SummaryDilated cardiomyopathy is associated with thromboembolic complications, which correlate poorly, however, with a visible left ventricular thrombus. Therefore, this study was performed to assess whether an abnormality of platelet function in vivo can be detected in patients with dilated cardiomyopathy. Platelet survival was measured after autologous labeling with indium-111 oxine in 28 patients with dilated cardiomyopathy and angiographically normal coronary arteries (mean ejection fraction 21 ± 9% [standard deviation], range 4 to 39%) and in nine patients with coronary artery disease and similar left ventricular dysfunction (mean ejection fraction 21 ± 10%). Plasma levels of beta-thromboglobulin and platelet factor 4 were measured in patients with idiopathic cardiomyopathy (n = 15) and platelet scintigraphic images of the heart (n = 24) were obtained in subsets of both patient groups.
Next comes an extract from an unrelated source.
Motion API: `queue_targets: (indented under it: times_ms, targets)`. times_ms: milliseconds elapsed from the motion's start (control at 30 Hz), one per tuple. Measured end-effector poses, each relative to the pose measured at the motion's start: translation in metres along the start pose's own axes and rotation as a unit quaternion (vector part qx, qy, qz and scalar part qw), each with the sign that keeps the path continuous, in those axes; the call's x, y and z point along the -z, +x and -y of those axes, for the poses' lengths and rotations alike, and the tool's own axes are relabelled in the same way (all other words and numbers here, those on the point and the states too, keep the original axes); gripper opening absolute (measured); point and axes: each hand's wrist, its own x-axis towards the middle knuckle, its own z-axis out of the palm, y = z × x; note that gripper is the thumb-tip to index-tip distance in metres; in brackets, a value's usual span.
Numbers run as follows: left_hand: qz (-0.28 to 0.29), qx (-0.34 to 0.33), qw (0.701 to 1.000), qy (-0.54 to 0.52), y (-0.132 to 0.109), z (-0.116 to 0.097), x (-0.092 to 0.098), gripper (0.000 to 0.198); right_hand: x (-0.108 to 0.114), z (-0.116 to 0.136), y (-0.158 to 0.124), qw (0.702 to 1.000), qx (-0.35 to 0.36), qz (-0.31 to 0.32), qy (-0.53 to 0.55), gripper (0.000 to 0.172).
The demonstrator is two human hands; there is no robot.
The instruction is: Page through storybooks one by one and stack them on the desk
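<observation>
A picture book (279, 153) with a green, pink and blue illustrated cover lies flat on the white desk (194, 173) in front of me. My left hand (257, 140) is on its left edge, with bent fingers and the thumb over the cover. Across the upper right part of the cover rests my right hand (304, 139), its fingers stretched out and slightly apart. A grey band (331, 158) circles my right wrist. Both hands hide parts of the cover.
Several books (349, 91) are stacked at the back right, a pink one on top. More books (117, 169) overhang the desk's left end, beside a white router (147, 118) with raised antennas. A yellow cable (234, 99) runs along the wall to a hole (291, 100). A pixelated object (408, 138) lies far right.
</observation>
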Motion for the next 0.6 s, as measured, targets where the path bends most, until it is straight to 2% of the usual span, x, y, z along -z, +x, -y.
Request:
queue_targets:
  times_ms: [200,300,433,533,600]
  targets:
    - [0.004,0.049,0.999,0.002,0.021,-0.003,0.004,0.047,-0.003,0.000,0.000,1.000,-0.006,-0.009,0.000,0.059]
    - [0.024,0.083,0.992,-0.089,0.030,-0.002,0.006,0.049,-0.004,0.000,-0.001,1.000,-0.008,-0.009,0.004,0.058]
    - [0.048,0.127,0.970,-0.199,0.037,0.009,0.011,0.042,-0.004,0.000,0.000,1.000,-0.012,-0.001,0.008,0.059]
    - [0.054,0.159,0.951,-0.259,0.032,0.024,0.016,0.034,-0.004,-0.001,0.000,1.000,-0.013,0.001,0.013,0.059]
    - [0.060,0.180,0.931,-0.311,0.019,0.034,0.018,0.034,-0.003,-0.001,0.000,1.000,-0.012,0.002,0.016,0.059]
Platelet survival was significantly and similarly shortened in patients with idiopathic and ischemic cardiomyopathy (67 ± 34 and 55 ± 24 h, respectively) compared to controls (209 ± 9 h, n = 12; p <0.001). Of the two platelet-specific proteins, beta-thromboglobulin was increased in the patients compared with controls (42 ± 17 versus 22 ± 6 ng/ml, p <0.001). Platelet scintigraphy 24 h (n = 24) and/or 48 h (n = 9) after labeling showed a diffuse pattern of enhanced platelet uptake over the heart which varied in intensity among patients, but which was never seen in controls (n = 6). This increased platelet uptake was similar in patients with idiopathic and ischemic cardiomyopathy but did not correlate with either ejection fraction or cardiothoracic ratio. Patients taking Coumadin (n = 9) had lower values of quantitative and qualitative scintigraphic platelet uptake than patients without Coumadin (n = 14; p <0.05).Thus, platelet survival is markedly shortened and cardiac platelet uptake diffusely enhanced in patients with dilated cardiomyopathy of either idiopathic or ischemic origin. Whether enhanced platelet activation per se contributes to the risk of systemic embolization in this patient population requires further investigation.